ABOUT THIS TASK: Copy nothing from the entries below except the lines from the one containing "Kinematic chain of" through the one containing "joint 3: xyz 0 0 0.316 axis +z", and copy those exactly.

EXCERPTED RECORDS:
========================================================================

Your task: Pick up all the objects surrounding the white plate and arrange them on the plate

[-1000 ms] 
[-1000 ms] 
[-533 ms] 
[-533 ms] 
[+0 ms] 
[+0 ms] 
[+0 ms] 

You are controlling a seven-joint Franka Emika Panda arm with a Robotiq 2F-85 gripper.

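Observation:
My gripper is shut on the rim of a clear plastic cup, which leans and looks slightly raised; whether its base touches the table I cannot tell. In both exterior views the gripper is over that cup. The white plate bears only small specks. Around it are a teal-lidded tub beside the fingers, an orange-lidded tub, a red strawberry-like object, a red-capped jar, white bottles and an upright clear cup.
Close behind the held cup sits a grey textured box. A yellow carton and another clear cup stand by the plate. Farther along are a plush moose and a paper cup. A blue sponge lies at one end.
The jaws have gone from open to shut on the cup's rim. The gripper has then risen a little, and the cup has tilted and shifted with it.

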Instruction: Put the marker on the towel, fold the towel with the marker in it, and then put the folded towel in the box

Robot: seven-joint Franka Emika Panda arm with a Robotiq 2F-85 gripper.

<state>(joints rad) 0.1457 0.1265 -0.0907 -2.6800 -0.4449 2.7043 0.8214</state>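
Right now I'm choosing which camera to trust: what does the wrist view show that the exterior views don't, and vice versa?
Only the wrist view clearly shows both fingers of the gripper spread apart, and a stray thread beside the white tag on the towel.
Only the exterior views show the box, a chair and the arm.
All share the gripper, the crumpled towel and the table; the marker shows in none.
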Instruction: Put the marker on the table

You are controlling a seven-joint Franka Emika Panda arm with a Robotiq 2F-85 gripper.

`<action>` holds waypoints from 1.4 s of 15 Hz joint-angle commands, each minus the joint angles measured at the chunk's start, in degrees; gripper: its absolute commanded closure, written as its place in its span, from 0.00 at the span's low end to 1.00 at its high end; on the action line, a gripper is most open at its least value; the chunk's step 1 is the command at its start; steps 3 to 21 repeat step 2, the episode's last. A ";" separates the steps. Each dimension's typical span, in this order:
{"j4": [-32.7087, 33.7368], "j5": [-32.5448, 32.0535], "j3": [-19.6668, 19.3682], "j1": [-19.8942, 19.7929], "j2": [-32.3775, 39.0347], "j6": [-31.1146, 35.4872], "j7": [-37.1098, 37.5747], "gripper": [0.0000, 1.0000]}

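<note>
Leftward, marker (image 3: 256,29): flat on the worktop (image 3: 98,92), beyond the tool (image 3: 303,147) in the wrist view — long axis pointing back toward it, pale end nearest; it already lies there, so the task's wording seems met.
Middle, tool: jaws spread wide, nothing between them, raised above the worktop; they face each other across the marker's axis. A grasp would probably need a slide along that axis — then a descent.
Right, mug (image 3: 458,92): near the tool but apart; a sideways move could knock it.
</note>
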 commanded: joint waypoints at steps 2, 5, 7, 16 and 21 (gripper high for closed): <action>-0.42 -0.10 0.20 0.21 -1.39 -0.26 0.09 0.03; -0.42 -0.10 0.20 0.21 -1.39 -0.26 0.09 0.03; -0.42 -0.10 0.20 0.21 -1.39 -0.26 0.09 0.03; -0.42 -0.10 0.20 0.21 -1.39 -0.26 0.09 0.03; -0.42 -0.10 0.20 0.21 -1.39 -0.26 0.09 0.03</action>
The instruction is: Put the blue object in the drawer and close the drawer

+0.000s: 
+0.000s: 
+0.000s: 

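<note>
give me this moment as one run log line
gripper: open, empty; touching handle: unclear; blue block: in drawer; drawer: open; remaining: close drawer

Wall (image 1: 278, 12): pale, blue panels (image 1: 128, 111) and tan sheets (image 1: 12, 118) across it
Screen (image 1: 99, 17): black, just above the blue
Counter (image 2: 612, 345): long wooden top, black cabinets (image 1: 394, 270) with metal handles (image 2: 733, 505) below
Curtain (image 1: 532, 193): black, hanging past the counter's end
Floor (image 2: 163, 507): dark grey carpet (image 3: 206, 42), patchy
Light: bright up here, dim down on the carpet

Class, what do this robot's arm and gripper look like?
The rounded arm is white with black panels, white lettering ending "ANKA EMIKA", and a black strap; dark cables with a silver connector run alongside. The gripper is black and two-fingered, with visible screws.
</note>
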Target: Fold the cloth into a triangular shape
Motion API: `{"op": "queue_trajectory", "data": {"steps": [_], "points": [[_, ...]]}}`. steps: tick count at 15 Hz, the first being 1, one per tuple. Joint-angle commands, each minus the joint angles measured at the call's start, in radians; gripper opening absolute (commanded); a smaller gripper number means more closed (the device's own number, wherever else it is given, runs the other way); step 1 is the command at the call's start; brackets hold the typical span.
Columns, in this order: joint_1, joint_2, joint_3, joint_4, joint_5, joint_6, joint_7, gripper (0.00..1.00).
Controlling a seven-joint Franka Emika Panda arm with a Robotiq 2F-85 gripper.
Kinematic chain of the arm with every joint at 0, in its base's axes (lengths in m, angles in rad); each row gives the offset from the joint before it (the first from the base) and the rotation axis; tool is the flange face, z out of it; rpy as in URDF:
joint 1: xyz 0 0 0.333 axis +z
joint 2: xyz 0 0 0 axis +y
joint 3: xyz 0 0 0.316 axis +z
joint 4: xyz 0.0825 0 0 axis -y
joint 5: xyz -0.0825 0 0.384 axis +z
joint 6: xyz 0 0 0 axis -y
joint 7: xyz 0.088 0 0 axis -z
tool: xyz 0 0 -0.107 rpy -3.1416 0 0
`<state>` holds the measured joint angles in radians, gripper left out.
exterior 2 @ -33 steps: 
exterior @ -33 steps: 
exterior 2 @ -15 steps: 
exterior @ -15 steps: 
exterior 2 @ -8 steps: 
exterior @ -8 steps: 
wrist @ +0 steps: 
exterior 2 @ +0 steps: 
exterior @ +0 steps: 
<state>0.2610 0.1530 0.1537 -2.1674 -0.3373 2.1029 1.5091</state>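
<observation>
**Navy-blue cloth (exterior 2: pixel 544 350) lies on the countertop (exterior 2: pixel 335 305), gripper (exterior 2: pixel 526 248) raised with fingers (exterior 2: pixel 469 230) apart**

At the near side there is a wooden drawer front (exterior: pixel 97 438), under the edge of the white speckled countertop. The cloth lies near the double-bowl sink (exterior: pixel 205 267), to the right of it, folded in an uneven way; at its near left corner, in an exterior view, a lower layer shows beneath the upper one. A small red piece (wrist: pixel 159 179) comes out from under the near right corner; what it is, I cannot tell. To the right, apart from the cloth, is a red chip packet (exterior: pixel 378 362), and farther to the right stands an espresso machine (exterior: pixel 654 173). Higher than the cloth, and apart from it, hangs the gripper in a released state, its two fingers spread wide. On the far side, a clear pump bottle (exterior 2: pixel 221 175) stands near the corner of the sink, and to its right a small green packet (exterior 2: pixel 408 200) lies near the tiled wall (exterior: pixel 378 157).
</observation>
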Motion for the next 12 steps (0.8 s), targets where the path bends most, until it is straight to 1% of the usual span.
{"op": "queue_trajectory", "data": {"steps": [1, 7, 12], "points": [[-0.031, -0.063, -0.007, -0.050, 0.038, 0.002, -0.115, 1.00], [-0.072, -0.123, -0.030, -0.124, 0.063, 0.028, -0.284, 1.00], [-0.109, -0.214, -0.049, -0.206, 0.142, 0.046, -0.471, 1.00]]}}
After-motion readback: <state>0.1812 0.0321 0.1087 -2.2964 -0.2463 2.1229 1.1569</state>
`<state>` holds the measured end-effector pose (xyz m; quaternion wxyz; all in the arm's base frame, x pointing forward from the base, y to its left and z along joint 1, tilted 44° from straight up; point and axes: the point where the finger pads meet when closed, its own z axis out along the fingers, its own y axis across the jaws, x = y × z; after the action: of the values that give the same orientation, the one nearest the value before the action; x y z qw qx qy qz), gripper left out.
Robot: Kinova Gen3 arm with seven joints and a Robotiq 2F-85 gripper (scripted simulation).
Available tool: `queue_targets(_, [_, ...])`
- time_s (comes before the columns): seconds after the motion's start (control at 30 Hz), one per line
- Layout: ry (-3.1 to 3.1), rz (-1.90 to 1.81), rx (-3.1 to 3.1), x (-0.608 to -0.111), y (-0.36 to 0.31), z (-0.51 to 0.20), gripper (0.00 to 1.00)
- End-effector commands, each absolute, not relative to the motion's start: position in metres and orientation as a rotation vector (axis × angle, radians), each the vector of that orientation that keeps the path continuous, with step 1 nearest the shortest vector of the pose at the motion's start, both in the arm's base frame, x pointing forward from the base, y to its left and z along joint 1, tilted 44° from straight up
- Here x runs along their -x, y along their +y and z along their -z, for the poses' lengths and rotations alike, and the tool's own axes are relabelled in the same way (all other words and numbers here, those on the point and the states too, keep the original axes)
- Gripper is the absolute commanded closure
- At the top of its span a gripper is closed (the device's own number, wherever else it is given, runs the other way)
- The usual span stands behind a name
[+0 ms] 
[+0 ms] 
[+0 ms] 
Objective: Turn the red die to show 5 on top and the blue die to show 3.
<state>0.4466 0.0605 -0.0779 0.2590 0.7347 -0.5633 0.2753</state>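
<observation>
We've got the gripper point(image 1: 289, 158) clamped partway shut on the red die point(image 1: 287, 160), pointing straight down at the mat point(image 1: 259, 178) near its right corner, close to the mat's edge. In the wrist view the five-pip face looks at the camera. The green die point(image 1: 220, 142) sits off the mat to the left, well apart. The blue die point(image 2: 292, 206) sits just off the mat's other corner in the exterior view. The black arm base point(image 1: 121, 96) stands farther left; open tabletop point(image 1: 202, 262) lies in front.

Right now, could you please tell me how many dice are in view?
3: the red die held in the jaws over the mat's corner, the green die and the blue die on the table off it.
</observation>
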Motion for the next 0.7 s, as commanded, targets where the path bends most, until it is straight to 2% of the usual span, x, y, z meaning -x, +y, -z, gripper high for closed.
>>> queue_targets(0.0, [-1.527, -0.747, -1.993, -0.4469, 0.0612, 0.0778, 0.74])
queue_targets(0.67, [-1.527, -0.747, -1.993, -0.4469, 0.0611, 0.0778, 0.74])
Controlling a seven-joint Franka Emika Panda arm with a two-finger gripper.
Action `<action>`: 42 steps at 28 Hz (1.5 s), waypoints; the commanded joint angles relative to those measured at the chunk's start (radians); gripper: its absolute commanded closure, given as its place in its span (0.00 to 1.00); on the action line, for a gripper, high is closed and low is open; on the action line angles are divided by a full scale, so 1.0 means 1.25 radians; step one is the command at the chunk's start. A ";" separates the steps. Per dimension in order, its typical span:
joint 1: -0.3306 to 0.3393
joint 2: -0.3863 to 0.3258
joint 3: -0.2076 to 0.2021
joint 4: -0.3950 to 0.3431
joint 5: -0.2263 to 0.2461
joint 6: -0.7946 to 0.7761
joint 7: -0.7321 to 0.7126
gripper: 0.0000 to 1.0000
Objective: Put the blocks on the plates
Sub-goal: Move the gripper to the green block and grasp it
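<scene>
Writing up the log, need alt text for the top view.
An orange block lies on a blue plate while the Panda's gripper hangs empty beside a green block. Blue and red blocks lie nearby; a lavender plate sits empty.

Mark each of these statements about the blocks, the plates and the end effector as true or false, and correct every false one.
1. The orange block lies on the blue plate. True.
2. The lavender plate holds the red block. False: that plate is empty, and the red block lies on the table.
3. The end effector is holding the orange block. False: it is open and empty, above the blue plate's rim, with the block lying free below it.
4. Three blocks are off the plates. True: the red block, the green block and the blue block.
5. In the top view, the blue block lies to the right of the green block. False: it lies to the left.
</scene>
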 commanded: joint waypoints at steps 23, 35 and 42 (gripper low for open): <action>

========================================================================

TASK RESULT:
Kinematic chain of the arm with every joint at 0, in its base's axes (lengths in m, angles in rad); each row gives the offset from the joint before it (the first from the base) and the rotation axis; tool is the flange face, z out of it; rpy as in URDF:
joint 1: xyz 0 0 0.333 axis +z
joint 2: xyz 0 0 0 axis +y
joint 3: xyz 0 0 0.316 axis +z

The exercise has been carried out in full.